What is being asked:
Your task is to give the number of lines below that contain "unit". Give no other text.

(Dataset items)
____________

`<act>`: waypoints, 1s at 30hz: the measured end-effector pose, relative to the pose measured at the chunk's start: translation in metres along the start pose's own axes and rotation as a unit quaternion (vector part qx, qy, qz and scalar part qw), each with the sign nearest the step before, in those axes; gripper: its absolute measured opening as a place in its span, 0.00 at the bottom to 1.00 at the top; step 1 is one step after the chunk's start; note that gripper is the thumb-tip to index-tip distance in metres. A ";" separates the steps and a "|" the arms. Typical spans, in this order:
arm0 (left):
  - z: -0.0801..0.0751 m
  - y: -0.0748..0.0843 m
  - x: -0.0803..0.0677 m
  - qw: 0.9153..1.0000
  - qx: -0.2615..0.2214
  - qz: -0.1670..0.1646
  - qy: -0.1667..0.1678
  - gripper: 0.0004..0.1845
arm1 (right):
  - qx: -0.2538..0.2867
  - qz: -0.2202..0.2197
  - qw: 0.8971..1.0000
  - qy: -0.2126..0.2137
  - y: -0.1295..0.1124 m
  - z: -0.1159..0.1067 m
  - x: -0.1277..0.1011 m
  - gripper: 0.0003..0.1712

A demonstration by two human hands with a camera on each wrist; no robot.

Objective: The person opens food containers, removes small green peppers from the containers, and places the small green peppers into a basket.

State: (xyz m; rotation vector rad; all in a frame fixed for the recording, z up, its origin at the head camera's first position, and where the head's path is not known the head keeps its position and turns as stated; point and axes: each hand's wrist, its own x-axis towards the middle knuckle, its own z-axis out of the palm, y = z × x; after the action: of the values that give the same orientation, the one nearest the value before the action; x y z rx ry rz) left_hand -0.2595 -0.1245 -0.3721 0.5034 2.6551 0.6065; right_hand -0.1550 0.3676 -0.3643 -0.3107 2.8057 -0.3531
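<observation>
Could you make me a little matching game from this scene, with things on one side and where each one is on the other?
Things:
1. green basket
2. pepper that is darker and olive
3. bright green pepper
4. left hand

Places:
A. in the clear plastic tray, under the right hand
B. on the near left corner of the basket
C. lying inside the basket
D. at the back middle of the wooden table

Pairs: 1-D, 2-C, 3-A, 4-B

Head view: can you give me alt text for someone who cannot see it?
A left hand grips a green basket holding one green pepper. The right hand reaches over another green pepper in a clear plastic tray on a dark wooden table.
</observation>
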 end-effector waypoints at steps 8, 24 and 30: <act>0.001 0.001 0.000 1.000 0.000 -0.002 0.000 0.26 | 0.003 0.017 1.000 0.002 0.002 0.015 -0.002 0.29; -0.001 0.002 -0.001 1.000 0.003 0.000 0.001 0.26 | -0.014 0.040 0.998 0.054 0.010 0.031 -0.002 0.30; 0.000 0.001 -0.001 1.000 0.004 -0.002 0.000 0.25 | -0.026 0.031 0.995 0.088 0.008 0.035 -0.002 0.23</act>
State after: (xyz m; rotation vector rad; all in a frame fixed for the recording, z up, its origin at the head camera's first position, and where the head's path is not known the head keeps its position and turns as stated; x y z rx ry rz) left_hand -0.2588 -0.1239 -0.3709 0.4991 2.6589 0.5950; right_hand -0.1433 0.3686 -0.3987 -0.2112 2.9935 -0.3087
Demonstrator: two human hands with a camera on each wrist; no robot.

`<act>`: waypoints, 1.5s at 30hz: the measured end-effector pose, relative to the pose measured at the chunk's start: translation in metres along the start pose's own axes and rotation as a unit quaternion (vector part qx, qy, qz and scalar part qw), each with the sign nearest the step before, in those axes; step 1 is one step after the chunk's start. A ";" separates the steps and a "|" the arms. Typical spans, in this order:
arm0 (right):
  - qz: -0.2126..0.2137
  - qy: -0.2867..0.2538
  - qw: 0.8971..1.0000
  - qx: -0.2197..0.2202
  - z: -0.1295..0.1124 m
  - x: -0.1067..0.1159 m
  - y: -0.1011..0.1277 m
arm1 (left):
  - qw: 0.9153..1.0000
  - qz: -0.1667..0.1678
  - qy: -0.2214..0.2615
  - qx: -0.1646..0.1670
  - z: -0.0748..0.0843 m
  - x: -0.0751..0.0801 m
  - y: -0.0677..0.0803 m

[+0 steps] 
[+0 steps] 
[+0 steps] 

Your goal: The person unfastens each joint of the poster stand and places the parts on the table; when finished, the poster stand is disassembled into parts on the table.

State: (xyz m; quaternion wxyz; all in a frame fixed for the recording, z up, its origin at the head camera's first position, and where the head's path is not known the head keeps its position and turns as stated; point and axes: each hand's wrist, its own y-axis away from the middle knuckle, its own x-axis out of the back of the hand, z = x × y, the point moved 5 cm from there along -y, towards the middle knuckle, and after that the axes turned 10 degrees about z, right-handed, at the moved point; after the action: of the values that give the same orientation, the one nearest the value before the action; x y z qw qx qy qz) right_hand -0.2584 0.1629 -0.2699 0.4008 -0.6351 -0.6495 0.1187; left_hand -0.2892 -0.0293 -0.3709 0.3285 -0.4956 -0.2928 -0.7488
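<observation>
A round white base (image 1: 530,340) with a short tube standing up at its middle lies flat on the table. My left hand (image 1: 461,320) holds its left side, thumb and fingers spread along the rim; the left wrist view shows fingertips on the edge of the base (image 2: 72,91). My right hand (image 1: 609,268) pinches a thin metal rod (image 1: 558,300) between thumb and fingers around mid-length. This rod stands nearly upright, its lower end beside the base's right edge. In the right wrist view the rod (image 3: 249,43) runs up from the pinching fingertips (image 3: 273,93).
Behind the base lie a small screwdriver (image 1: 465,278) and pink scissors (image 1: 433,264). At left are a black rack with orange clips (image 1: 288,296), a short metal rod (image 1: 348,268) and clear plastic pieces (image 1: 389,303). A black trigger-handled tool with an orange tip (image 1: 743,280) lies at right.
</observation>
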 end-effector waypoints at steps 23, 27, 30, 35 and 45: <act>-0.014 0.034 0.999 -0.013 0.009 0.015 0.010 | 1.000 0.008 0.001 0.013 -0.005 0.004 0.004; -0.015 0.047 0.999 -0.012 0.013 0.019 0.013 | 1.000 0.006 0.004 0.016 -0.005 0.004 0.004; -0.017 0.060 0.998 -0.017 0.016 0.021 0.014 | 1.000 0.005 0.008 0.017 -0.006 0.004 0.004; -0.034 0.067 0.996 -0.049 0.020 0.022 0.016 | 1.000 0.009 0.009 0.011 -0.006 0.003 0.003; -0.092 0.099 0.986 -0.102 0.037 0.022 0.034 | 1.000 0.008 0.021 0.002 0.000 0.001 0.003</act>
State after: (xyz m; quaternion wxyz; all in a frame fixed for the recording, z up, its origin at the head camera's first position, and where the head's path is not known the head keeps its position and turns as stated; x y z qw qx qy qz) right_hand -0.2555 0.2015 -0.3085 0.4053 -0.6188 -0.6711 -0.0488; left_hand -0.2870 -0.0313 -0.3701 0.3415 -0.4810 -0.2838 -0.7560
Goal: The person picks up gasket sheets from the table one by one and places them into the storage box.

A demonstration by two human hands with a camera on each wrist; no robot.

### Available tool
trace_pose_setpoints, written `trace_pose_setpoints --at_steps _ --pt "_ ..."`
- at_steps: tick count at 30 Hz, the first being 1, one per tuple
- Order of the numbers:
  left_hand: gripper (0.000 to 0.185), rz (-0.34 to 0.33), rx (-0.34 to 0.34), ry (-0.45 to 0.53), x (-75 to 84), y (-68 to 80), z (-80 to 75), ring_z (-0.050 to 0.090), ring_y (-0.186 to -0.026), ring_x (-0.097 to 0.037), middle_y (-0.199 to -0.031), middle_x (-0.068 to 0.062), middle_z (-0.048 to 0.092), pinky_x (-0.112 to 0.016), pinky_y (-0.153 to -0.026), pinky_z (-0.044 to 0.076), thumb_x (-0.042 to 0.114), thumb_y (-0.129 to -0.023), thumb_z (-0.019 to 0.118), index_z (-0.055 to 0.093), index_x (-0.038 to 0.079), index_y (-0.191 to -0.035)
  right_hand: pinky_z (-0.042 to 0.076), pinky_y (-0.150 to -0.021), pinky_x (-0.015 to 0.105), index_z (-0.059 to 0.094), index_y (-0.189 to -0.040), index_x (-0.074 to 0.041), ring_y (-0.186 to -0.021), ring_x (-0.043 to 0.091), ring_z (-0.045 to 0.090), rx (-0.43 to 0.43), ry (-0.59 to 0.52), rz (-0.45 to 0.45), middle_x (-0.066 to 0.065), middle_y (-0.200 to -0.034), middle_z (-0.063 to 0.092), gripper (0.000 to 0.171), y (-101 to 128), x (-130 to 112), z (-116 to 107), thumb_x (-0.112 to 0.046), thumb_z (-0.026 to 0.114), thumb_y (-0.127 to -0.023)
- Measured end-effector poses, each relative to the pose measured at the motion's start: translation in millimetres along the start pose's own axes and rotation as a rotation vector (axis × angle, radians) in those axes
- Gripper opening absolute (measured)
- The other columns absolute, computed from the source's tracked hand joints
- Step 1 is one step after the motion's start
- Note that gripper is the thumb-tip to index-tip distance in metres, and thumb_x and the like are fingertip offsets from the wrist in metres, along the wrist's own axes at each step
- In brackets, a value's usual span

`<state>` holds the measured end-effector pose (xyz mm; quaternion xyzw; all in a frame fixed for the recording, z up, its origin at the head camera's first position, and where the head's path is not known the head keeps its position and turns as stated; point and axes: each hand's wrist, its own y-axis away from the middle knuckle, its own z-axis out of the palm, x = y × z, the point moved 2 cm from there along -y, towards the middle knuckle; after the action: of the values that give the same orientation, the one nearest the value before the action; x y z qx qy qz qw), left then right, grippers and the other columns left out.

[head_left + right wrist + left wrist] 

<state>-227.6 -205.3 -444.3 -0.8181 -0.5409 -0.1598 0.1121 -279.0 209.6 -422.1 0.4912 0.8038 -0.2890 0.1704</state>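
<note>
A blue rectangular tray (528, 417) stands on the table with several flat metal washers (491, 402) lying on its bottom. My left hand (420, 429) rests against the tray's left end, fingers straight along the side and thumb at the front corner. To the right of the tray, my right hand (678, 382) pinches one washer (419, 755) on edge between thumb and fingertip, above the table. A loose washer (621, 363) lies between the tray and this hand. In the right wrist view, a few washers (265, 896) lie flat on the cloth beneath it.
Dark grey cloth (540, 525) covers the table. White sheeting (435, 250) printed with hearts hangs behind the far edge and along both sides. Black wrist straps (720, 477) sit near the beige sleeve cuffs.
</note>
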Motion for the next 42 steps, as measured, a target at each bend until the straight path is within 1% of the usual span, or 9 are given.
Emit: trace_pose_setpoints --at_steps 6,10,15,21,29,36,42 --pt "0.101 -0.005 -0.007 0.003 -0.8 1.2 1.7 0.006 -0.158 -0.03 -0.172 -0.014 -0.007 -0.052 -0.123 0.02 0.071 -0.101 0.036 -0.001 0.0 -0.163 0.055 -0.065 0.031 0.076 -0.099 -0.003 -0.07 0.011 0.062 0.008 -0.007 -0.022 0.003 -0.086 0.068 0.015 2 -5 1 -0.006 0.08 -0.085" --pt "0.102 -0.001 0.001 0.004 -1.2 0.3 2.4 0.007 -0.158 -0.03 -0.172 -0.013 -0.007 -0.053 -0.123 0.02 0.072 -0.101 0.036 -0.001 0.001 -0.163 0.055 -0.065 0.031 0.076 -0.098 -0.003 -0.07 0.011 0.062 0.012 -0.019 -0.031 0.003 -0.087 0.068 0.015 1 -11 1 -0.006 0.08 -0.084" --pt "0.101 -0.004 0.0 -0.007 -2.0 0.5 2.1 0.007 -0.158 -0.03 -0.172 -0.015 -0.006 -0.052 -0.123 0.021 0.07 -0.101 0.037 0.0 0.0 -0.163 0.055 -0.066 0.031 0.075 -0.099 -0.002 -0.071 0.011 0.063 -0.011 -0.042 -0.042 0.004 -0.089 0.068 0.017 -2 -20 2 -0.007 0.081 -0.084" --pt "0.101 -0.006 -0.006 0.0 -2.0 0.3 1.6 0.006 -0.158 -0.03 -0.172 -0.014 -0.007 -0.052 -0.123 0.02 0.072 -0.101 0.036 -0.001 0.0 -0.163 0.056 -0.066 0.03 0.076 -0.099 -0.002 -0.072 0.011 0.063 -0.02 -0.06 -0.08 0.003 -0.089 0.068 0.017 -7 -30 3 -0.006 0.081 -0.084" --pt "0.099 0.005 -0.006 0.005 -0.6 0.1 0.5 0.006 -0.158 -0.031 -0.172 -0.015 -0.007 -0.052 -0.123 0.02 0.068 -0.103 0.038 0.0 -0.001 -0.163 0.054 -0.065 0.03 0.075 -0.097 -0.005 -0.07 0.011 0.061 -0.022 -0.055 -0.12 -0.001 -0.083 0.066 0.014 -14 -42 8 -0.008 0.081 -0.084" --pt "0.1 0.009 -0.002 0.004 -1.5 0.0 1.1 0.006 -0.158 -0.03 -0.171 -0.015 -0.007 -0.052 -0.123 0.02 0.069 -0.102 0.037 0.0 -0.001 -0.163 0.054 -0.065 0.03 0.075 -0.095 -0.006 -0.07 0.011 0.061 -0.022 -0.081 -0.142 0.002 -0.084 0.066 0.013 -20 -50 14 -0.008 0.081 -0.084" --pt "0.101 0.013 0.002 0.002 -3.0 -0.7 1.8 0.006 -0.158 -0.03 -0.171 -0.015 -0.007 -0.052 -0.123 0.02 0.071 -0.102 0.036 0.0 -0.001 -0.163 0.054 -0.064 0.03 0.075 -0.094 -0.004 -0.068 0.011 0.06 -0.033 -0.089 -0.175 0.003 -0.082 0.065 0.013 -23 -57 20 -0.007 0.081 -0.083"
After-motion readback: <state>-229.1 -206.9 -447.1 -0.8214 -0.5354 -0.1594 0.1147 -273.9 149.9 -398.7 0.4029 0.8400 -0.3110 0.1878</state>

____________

Written response:
2